Feature Engineering: Same as in the Supervised Emphasized Denoising AutoEncoder and AutoEncoder + Pseudo Label + AutoLGB.
Level-1 Base Model Training: Training four base models, Random Forests, Extremely Randomized Trees, LightGBM, and CatBoost using the same 5-fold CV.
Level-2 Stacking: Training the LightGBM model with CV predictions of base models, original features, and DAE features. Performing feature selection and hyperparameter optimization using Kaggler's AutoLGB.

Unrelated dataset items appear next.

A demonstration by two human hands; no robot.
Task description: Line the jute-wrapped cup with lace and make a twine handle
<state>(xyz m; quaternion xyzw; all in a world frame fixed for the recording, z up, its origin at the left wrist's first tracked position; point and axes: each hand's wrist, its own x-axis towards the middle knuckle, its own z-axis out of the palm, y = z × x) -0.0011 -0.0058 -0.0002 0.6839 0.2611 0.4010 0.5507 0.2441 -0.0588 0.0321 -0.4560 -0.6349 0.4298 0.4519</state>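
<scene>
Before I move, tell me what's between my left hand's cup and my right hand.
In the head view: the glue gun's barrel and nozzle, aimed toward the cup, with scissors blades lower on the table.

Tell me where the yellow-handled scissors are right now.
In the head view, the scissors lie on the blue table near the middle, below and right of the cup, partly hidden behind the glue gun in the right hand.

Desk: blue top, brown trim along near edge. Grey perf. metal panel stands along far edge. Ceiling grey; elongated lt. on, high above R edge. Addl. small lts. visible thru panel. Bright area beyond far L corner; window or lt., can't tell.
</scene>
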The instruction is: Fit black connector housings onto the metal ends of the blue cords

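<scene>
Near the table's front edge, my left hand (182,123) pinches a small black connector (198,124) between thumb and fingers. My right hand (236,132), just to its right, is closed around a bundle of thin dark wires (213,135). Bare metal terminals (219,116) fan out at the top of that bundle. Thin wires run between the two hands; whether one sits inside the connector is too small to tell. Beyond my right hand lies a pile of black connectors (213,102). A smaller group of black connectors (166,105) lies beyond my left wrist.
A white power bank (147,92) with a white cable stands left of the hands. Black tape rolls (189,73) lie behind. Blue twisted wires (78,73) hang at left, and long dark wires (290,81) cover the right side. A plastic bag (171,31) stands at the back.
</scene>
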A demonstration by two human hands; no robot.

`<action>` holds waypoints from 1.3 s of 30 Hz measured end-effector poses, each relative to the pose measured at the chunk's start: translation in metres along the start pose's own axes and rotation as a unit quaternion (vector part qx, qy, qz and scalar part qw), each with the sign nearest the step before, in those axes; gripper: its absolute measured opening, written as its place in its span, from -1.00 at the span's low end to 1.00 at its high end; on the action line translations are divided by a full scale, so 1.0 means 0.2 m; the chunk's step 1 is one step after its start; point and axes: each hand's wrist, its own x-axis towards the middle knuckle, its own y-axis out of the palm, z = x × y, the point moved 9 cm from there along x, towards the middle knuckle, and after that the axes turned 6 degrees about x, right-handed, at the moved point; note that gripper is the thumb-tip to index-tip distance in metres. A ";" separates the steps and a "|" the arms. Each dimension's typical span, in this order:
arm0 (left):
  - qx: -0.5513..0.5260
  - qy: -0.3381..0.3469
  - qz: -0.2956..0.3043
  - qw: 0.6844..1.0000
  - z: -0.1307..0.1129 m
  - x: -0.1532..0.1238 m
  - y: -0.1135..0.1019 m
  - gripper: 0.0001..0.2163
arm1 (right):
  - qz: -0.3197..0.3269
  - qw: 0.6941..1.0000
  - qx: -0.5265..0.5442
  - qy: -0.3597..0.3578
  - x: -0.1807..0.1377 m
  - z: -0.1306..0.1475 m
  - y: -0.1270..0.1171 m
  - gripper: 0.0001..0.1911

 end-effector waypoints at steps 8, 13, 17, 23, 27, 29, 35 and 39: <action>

This notebook is inspired and/or based on other Kagglers' notebooks as follows:

TPS-APR21-EDA+MODEL by @udbhavpangotra
Ensemble-learning meta-classifier for stacking by @remekkinas
TPS Apr 2021 pseudo labeling/voting ensemble by @hiro5299834

Thanks!

Part 1: Data Loading & Feature Engineering¶

In [ ]:

from catboost import CatBoostClassifier
from joblib import dump
import lightgbm as lgb
from lightgbm import LGBMClassifier
from matplotlib import pyplot as plt
import numpy as np
import pandas as pd
from pathlib import Path
from sklearn.ensemble import RandomForestClassifier
from sklearn.ensemble import ExtraTreesClassifier
from sklearn.metrics import roc_auc_score, confusion_matrix
from sklearn.model_selection import StratifiedKFold
from sklearn.preprocessing import StandardScaler
import warnings

In [ ]:

!pip install kaggler

In [ ]:

import kaggler
from kaggler.model import AutoLGB
from kaggler.preprocessing import LabelEncoder

print(f'Kaggler: {kaggler.__version__}')

In [ ]:

warnings.simplefilter('ignore')
pd.set_option('max_columns', 100)

In [ ]:

data_dir = Path('/kaggle/input/tabular-playground-series-apr-2021/')
trn_file = data_dir / 'train.csv'
tst_file = data_dir / 'test.csv'
sample_file = data_dir / 'sample_submission.csv'
pseudo_label_file = '/kaggle/input/tps-apr-2021-pseudo-label-dae/tps04-sub-006.csv'
dae_feature_file = '/kaggle/input/tps-apr-2021-pseudo-label-dae/dae.csv'
lgb_dae_predict_val_file = '/kaggle/input/tps-apr-2021-pseudo-label-dae/lgb_dae.val.txt'
lgb_dae_predict_tst_file = '/kaggle/input/tps-apr-2021-pseudo-label-dae/lgb_dae.tst.txt'
sdae_dae_predict_val_file = '/kaggle/input/tps-apr-2021-pseudo-label-dae/sdae_dae.val.txt'
sdae_dae_predict_tst_file = '/kaggle/input/tps-apr-2021-pseudo-label-dae/sdae_dae.tst.txt'

target_col = 'Survived'
id_col = 'PassengerId'

feature_name = 'dae'
algo_name = 'esb'
model_name = f'{algo_name}_{feature_name}'

feature_file = f'{feature_name}.csv'
predict_val_file = f'{model_name}.val.txt'
predict_tst_file = f'{model_name}.tst.txt'
submission_file = f'{model_name}.sub.csv'

In [ ]:

n_fold = 5
seed = 42
n_est = 1000
encoding_dim = 128

In [ ]:

trn = pd.read_csv(trn_file, index_col=id_col)
tst = pd.read_csv(tst_file, index_col=id_col)
sub = pd.read_csv(sample_file, index_col=id_col)
pseudo_label = pd.read_csv(pseudo_label_file, index_col=id_col)
dae_features = np.loadtxt(dae_feature_file, delimiter=',')
lgb_dae_predict_val = np.loadtxt(lgb_dae_predict_val_file)
lgb_dae_predict_tst = np.loadtxt(lgb_dae_predict_tst_file)
sdae_dae_predict_val = np.loadtxt(sdae_dae_predict_val_file)
sdae_dae_predict_tst = np.loadtxt(sdae_dae_predict_tst_file)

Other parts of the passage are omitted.